Licence Appeal Tribunal File Number: 22-012115/AABS
In the matter of an application pursuant to subsection 280(2) of the Insurance Act, RSO 1990, c I.8, in relation to statutory accident benefits.
Between:
Uzma Ali
Applicant
and
Wawanesa Insurance
Respondent
DECISION
VICE-CHAIR:
Kevin Kovalchuk
APPEARANCES:
For the Applicant:
Dean Trinetti, Counsel
For the Respondent:
Mark Pascoal, Counsel
HEARD:
By way of written submissions
OVERVIEW
1Uzma Ali, the applicant, was involved in an automobile accident on October 8,2021, and sought benefits pursuant to the Statutory Accident Benefits Schedule - Effective September 1, 2010 (including amendments effective June 1, 2016) (the “Schedule”). The applicant applied for medical benefits that were denied by the respondent, Wawanesa Insurance as it determined that her injuries were subject to the Minor Injury Guideline (the “MIG”) The applicant applied to the Licence Appeal Tribunal - Automobile Accident Benefits Service (the “Tribunal”) for resolution of the dispute.
ISSUES
2The issue(s) in dispute are:
i. Are the Applicants injuries predominantly minor as defined in s.3 of the Schedule and therefore subject to treatment within the $3,500.00 Minor Injury Guideline limit?

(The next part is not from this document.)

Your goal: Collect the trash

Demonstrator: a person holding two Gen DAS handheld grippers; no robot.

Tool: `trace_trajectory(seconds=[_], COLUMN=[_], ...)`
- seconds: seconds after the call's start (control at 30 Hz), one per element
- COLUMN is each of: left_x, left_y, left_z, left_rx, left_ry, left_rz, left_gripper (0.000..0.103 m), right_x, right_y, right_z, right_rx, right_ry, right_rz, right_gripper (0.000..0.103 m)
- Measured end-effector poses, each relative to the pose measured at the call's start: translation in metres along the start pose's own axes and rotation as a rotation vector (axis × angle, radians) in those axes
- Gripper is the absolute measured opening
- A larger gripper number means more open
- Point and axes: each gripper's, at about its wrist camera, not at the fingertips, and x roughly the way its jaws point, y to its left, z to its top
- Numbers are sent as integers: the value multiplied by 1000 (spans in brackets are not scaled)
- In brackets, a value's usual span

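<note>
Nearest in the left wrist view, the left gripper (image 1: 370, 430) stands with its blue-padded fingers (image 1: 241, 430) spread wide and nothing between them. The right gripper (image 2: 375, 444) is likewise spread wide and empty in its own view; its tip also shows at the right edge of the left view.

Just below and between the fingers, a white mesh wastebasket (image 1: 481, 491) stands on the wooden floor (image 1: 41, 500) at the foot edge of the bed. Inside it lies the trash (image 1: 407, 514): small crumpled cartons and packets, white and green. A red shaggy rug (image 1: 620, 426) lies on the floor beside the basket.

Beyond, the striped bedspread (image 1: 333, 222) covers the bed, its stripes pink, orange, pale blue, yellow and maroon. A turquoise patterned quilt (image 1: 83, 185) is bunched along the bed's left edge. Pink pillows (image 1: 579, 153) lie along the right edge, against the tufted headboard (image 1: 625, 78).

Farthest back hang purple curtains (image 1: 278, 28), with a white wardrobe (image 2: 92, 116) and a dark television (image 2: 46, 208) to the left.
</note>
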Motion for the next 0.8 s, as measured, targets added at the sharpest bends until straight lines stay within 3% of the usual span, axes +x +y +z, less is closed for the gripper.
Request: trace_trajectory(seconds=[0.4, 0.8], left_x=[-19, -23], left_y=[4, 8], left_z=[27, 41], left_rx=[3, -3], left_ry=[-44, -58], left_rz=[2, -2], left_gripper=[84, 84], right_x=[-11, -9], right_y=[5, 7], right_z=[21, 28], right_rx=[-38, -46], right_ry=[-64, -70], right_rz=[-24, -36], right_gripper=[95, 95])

ii. Is the Applicant entitled to $2,026.55 for chiropractic services proposed by Mackenzie Medical in a treatment plan/OCF-18 (“plan”) dated January 11,2022?

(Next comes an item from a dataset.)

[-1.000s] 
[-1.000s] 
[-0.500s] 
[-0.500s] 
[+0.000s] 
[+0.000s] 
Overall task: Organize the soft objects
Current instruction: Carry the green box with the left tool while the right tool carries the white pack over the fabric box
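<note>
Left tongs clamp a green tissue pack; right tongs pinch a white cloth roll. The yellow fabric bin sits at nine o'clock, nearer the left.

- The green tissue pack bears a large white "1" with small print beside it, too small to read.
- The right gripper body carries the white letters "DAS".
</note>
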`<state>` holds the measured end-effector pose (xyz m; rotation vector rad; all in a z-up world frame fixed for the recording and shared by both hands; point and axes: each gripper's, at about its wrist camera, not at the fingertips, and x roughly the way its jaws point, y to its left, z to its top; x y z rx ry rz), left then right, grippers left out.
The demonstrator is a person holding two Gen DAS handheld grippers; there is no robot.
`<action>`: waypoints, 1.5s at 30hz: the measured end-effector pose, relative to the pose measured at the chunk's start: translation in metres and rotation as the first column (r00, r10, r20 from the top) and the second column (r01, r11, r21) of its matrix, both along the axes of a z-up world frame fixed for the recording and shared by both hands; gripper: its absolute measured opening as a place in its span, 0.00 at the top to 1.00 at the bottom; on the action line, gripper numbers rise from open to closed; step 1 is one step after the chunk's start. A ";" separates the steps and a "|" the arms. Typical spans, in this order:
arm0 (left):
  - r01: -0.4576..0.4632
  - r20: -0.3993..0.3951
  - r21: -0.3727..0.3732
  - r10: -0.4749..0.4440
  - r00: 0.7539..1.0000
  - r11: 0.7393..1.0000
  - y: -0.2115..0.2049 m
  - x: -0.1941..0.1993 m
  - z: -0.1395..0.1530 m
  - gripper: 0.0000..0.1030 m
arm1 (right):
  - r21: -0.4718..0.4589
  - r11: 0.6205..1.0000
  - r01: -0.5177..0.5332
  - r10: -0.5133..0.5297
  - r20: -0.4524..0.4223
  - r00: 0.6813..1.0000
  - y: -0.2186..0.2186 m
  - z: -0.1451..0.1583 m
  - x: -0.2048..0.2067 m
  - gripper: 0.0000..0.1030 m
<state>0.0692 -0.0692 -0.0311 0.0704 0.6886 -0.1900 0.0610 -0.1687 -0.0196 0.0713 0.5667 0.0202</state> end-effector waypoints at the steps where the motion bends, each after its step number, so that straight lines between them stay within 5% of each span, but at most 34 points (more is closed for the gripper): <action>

iii. Is the Applicant entitled to $1,620.65 for chiropractic services proposed by Mackenzie Medical in a treatment plan dated February 9, 2022?
iv. Is the Applicant entitled to $1,195.50 ($2,495.50 less $1,300.00 approved) for chiropractic services proposed by McKenzie Medical in a treatment plan dated October 18, 2021?
v. Is the Applicant entitled to $2,894.70 for a Neurological Assessment proposed by Complete Rehab in a treatment plan dated March 8, 2022?
vi. Is the applicant entitled to interest on any overdue payments.
RESULT
3The applicant has not demonstrated that her accident-related injuries warrant treatment beyond the MIG. The applicant is not entitled to the treatment plans in dispute and no interest is payable.
ANALYSIS
Applicability of the Minor Injury Guideline:
4The MIG establishes a framework for the treatment of minor injuries The term “minor injury” is defined in Section 3(1) of the Schedule as “one or more of a sprain, strain, whiplash associated disorder, contusion, abrasion, laceration or subluxation and includes any clinically associated sequelae to such an injury. The terms “strain, sprain, subluxation, and whiplash associated disorder are also defined in section 3(1). Section 18(1) limits recovery for medical and rehabilitation benefits for such injuries to $3,500.00.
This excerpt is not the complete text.